■ Activity ■
Where does the string "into" appear? Copy every line of the entries below that holds it.

■ Data for analysis ■

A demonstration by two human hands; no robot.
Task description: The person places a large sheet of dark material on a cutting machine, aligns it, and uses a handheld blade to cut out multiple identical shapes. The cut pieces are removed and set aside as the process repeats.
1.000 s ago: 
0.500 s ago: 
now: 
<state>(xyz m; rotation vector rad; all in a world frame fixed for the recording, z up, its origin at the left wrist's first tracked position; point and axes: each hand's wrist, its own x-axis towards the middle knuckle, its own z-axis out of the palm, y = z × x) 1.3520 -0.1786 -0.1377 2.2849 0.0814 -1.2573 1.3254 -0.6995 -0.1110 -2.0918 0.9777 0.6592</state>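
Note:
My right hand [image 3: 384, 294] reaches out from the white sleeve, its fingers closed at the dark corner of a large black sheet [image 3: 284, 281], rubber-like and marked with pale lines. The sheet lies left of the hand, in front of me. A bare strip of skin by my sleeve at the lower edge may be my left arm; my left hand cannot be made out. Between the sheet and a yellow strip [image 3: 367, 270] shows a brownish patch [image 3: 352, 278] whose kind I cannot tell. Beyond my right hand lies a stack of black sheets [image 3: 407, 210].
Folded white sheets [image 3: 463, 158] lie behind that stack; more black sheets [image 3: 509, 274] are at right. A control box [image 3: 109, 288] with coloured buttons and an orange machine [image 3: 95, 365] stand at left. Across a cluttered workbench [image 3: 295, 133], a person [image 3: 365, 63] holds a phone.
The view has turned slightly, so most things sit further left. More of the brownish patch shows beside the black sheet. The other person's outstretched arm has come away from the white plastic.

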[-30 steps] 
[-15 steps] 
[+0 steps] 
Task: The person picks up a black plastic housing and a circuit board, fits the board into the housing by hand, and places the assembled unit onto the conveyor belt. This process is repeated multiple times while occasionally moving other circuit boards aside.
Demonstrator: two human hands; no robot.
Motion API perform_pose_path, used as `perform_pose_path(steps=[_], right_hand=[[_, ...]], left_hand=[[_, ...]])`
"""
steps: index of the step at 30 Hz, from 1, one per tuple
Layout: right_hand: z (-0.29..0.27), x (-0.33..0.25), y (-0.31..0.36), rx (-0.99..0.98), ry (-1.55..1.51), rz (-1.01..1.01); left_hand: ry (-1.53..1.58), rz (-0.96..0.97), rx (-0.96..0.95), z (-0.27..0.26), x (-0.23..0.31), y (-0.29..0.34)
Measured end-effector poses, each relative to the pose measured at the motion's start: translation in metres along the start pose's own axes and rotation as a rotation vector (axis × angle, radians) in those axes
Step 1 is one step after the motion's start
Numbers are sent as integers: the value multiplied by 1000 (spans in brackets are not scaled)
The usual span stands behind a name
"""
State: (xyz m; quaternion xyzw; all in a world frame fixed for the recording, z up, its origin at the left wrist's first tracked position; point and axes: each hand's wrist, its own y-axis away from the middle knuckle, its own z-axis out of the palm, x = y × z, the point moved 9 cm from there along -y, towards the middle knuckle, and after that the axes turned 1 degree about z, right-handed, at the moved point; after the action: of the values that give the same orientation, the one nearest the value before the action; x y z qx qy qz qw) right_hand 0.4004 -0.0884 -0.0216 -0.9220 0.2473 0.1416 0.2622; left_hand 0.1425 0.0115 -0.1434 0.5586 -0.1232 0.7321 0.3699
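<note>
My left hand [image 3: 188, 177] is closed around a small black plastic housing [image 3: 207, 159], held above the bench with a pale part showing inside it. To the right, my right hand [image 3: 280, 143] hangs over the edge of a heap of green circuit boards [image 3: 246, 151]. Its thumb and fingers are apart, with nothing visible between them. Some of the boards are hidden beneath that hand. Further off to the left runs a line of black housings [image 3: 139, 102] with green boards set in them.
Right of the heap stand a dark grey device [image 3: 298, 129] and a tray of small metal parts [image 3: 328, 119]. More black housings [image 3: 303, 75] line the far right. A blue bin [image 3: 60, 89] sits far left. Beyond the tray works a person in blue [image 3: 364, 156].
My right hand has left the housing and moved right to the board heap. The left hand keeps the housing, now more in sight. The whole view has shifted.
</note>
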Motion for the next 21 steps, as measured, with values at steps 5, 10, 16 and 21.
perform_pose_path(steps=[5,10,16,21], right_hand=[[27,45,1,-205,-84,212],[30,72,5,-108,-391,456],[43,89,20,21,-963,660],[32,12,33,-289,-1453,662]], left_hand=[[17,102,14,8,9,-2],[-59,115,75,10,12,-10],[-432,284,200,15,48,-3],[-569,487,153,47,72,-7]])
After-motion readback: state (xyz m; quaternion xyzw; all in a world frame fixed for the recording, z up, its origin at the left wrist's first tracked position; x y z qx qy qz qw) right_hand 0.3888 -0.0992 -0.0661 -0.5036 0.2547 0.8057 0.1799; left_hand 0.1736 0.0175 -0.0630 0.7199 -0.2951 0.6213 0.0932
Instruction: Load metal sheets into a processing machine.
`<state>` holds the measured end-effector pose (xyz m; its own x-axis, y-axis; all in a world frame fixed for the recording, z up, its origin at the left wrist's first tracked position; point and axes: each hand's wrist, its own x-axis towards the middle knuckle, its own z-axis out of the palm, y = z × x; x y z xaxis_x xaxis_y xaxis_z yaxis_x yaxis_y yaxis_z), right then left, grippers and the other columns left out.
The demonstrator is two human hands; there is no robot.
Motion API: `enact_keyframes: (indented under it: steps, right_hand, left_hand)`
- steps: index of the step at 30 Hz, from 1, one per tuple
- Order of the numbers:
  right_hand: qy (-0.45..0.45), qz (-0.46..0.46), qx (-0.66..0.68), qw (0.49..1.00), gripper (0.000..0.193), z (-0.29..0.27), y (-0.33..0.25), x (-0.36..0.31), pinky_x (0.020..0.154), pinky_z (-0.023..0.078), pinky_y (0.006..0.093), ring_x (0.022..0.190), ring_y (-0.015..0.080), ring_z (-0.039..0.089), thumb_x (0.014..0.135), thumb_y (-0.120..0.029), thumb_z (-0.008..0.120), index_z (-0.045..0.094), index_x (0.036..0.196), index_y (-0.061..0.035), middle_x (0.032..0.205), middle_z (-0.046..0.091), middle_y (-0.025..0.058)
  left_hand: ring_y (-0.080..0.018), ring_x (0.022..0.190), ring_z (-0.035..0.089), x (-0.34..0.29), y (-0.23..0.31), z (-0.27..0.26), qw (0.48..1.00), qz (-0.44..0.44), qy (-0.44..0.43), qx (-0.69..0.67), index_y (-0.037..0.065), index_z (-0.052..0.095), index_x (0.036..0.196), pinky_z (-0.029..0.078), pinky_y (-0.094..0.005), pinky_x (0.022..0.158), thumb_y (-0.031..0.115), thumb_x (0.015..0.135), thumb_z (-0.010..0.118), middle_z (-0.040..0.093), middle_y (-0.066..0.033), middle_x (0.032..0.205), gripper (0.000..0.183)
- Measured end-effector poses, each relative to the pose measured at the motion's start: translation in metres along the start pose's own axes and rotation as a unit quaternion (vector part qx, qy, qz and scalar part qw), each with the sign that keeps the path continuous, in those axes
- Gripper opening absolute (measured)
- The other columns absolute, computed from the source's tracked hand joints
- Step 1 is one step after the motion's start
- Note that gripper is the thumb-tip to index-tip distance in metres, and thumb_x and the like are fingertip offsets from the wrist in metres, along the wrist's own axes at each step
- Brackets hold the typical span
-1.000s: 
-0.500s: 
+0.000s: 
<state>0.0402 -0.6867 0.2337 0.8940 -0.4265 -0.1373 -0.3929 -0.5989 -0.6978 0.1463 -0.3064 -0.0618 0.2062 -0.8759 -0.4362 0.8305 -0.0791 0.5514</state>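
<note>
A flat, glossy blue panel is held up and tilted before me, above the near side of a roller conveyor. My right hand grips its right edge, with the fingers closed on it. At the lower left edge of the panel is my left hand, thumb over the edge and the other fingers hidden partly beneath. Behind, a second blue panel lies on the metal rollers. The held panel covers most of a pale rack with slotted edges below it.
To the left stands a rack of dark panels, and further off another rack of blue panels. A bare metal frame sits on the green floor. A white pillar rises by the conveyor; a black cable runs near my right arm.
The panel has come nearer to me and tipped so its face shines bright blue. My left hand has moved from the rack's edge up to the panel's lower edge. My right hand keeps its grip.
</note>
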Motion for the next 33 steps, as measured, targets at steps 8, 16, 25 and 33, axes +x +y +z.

■ Exercise output ■
Task: The person picks up a black plastic housing and a circuit board, fits the board into the housing by hand, and places the assembled unit onto the conveyor belt. This process is repeated multiple times while occasionally moving other circuit boards aside.
Instruction: Load metal sheets into a processing machine.

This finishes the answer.